Bilgi Çağı’nı Anlamak…

Bilgi Çağı; 20. yy. ikinci yarısından itibaren başlayan, ABD, Japonya ve Batı ülkelerinin öncülük ettiği bir çağdır. Gelişmiş ülkeler olarak karşımıza çıkan bu ülkeler, Sanayi Çağı’nın etkisini hızlı bir şekilde üzerinden atıp, Bilgi Çağı’nın önemli enstrümanlarını geliştirerek dünyaya yön vermeye başladılar. Başlayan, icat eden, üreten ve geliştiren bu ülkeler olunca da ister istemez dünyaya yön veren önemli aktörler de onlar olmaktalar.

Aslında Tarım Toplumu da bir bilgi çağıdır. Çünkü üretmek zihinsel bir sürecin sonucudur. Toprağın üretkenliğini öğrenmek ve onu geliştirmek te zihinsel bir süreçtir. Değişen şey ya da farkına varılan şey ise insan zihninin sınırlarının olmadığı bilgisine ulaşmamızdır. Bu da Rabbimin gücü ve kudretinin bir göstergesidir.

Gelişmekte olan ve kendini sanayi toplumların ürünleri ile avutmaya çalışan ülkemiz için bilgi çağı çok da inandırıcı gelmemektedir. Çünkü somut bir alan değil. Tamamen soyut işlemsel bir alanın ürünü olduğu içindir. O yüzden, internet ve bilgisayara karşı katı duruşumuz hala devam etmektedir.

Tabi ki bilgi denince zihin gelir akla. Zihin denince kavramlar gelir. Kavram denince okumak gelir. Yani bilgi çağının tek kaynağı okumaktır. Okumaların olmadığı bir dünyada, bilgi toplumundan bahsedemeyiz.

Bilgi Çağı’nın ayrıntılarına girmek istemiyorum. Devasa bir gelişim… Zihnin ürünü olan bir çağı bu toprakların insanı olarak zihnen algılayamamaktayız. Bu da demektir ki, daha fırın ve ekmek serüvenimiz devam edecektir. Çünkü bilgi toplumundaki insan tanımına henüz yaklaşmış değiliz. Bilgi toplumunun insanı; tahlil, sentez, araştırıcılık müteşebbislik, objektiflik, pratik üretken düşünce, problem çözme ve karar verme, gerektiğine grup çalışmasına adapte olabilme, etkili konuşma, etkin takdim, rapor yazma ve sunma tekniklerini çok iyi bilen ve kullanan insanlar olarak tarif edilmektedir.
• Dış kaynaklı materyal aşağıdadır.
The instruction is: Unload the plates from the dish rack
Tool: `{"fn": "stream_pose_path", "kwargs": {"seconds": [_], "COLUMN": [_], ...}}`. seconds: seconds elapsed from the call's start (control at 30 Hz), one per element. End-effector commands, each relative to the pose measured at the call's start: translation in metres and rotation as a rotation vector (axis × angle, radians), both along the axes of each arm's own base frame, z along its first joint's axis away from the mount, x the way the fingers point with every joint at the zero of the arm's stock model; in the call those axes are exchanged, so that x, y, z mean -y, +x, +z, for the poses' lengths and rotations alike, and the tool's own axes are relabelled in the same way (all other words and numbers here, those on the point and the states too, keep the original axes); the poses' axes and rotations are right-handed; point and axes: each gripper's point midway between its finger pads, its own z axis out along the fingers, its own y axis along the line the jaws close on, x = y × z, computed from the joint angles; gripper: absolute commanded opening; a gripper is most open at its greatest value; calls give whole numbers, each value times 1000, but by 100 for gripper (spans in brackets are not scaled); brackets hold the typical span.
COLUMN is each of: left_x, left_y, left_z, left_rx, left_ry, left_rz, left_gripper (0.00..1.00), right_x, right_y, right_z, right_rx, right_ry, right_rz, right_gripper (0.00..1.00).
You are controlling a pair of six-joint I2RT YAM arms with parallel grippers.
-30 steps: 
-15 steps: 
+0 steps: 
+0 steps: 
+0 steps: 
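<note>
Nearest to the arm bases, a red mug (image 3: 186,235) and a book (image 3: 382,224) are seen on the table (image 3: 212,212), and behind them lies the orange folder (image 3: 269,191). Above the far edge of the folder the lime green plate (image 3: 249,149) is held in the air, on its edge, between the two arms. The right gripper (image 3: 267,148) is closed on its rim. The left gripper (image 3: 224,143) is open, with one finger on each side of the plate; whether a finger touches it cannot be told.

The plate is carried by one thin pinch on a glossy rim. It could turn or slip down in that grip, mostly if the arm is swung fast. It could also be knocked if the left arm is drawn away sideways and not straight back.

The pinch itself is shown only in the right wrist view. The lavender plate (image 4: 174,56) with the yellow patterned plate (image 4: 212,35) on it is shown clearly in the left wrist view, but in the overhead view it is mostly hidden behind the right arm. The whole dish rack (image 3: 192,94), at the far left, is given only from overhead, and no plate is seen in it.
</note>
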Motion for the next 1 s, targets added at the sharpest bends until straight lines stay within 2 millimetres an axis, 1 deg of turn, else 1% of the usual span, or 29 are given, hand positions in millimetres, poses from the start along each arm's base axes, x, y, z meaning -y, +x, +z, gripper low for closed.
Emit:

Çok iddialı olacaktır belki ama ülke olarak Bilgi Çağı’nı yakın bir gelecekte daha hızlı sahipleneceğimizi düşünüyorum. Çünkü savaşlar top tüfekten dijital alana geçince; teknolojiyi etkin kullanma, beden gücünün yerine zihin gücünün baskın olduğu, gücün bilgide olduğu gerçeğini idrak etmemiz de mümkün olacaktır. Artık ana babalar, çocuklarında para merkezli olmaktan ziyade bilginin sahibi olmayı önceleyeceklerdir. “Güç, para da mı bilgide mi?” sorusunda yatan cevap; bilgi olmadan paraya ulaşmanın, kullanmanın ve kara geçmenin olamayacağının anlaşılmasıdır.

Ülke olarak Bilgi Çağı’nı yakalamak adına devlet politikasının değiştirilmesi gerekir. Araştırmaya, geliştirmeye ve teknolojiye ayıracağımız bütçenin artması gerekir. Politikaların bu yönde şekillenmesi gerekir. Sayısal verilere çok hakim olmamakla beraber ihtiyacımızın olduğu çok net olarak gözükmektedir.

Değişimin başlangıcı, belki de toplumca bilimsel duruşa önem vermekle olacaktır. Bilimsel düşünce hayatımıza ne kadar hakim olursa o kadar bilgi çağını erkenden ve etkin olarak yakalamış oluruz.

Tekerin icadıyla başlayan küçük bir alan hakimiyeti, bir tuşla dünyayı elinin içine almaya kadar geldi. Bütün bunlar bilgi ile oldu. Bundan sonraki çağ ne olur, şu anki bilgi dağarcığımızla öngöremiyoruz!!!